Des racines profondes dans l'Aveyron
Laurent Rouquette habite toujours la maison familiale à Camarès, dans l'Aveyron, un lieu chargé d'histoire. « Mon père est issu d'une famille de Camarès, où mon grand-père était né tandis que ma grand-mère était originaire de Peux-et-Couffouleux », explique-t-il. Pour l'anecdote, sa grand-mère s'appelait également Rouquette.

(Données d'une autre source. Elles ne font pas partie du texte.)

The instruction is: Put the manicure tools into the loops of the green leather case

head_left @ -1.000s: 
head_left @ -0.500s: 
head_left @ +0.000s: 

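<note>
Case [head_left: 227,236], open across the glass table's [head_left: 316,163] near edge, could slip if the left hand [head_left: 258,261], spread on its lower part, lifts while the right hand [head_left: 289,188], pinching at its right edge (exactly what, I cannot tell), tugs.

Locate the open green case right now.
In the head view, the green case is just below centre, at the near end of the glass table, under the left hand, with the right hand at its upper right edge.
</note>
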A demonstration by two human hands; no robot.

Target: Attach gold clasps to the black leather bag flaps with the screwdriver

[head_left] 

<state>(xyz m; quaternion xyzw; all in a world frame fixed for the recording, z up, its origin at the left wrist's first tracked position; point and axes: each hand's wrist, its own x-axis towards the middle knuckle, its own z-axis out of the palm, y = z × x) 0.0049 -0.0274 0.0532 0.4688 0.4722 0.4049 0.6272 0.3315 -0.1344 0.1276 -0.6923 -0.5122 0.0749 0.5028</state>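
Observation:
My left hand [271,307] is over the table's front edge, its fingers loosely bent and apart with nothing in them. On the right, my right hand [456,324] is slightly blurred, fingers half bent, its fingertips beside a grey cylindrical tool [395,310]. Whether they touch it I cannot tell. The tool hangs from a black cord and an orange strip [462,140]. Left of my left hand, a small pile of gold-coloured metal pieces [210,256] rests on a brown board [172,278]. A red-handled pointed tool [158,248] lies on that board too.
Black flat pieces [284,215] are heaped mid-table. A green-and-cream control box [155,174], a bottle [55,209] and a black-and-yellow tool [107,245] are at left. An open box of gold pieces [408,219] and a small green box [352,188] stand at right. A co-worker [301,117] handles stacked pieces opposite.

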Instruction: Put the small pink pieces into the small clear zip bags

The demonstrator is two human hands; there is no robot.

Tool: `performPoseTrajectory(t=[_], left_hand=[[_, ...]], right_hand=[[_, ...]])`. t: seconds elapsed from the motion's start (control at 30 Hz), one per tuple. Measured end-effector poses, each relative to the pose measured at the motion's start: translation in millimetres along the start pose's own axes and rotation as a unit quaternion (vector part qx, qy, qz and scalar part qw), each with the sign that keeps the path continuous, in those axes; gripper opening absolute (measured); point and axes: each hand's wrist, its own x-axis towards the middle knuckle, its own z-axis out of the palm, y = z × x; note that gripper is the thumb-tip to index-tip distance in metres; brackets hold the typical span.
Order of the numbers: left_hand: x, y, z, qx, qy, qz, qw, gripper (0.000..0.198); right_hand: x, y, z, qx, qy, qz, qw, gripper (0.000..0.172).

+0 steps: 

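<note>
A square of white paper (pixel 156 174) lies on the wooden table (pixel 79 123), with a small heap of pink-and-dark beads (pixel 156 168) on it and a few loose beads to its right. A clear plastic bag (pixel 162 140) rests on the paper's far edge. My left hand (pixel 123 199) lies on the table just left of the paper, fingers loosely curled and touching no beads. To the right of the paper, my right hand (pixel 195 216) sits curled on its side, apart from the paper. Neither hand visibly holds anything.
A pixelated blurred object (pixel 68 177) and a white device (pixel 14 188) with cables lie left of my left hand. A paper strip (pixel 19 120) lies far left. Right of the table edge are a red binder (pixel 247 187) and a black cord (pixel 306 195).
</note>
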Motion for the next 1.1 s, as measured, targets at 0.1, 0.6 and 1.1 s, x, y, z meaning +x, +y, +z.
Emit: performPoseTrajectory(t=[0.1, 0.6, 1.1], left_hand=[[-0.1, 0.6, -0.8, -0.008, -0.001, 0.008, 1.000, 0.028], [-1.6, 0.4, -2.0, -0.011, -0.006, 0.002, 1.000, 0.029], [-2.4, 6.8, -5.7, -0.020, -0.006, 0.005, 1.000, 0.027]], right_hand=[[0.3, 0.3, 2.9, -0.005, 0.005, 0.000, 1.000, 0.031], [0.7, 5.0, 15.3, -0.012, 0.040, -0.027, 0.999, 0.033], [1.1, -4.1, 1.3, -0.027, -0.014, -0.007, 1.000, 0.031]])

Yves Rouquette est né à Sète où son père était cheminot, mais c'est en 1942, lorsque les Allemands ont envahi la zone libre, qu'il a été envoyé à Camarès dans la maison familiale de la Serre. « Ce fut une période charnière pour lui, qui avait 7 ans et commençait à entendre parler occitan », raconte Laurent. Non pas chez ses grands-parents, où l'on évitait que les enfants utilisent le patois, mais sur le chemin de l'école, lors des 4 kilomètres de marche quotidienne.
L'attachement à cette maison était tel qu'Yves Rouquette l'a rachetée et s'y est installé avec Marie lorsqu'ils ont pris leur retraite en 1996.
L'adaptation de Marie Rouanet à Camarès
Marie Rouanet, originaire de Béziers, s'est parfaitement approprié les lieux. « Elle s'est tellement bien adaptée que c'est en partie elle qui a reconstitué l'histoire familiale », souligne son fils. Elle a véritablement adopté cet endroit, au point de publier il y a quelques années un beau livre intitulé Mon rouge Rougier, accompagné de magnifiques photographies.
Un engagement occitan évolutif
Après plusieurs décennies de militantisme pour la cause occitane, le regard des parents Rouquette-Rouanet a évolué. « Mon père s'est battu tout au long de sa vie pour la défense de l'occitan », rappelle Laurent. Yves Rouquette a notamment fondé les écoles calandreta et le Centre international de recherche et de documentation occitanes (CIRDOC), conscient des menaces pesant sur cette langue.
À la fin des années 1980, il s'est cependant mis en retrait des mouvements militants comme Volèm viure al pais, pour se réfugier dans la littérature et la poésie. « Il a alors voulu faire vivre la langue d'une autre manière, notamment en traduisant en occitan des œuvres de grands auteurs », précise son fils. Quelques heures avant de mourir, il venait justement d'achever la traduction de Mossur de la Cochonaille de Molière.
Pour Marie Rouanet, il y a eu la période de la chanson, où elle était totalement immergée dans le monde occitaniste. Mais à partir des années 1990, lorsqu'elle a commencé à connaître le succès avec ses œuvres en français, elle a davantage investi le champ de la littérature française. Cela ne l'empêchait pas, avec Yves, de faire par exemple la lecture de Flamenca, un roman du XIIIe siècle en occitan écrit par le troubadour rouergat Daude de Pradas.
Un héritage littéraire assumé
Interrogé sur sa propre production littéraire – il a publié Les étés longs en 2012 – et sur la possibilité d'écrire sur ses parents, Laurent Rouquette répond avec pudeur : « Comme vous pouvez vous l'imaginer, au vu de l'environnement dans lequel j'ai grandi, j'entretiens un rapport particulier avec la littérature. Ce que j'ai publié, j'ai eu envie – ou besoin – de le faire à une période de ma vie, mais écrire sur mes parents, je préfère laisser ça à d'autres, avec un regard plus extérieur. »
L'exposition consacrée à Yves Rouquette et Marie Rouanet est visible jusqu'au vendredi 27 février, offrant aux visiteurs un aperçu de leur contribution majeure à la culture occitane.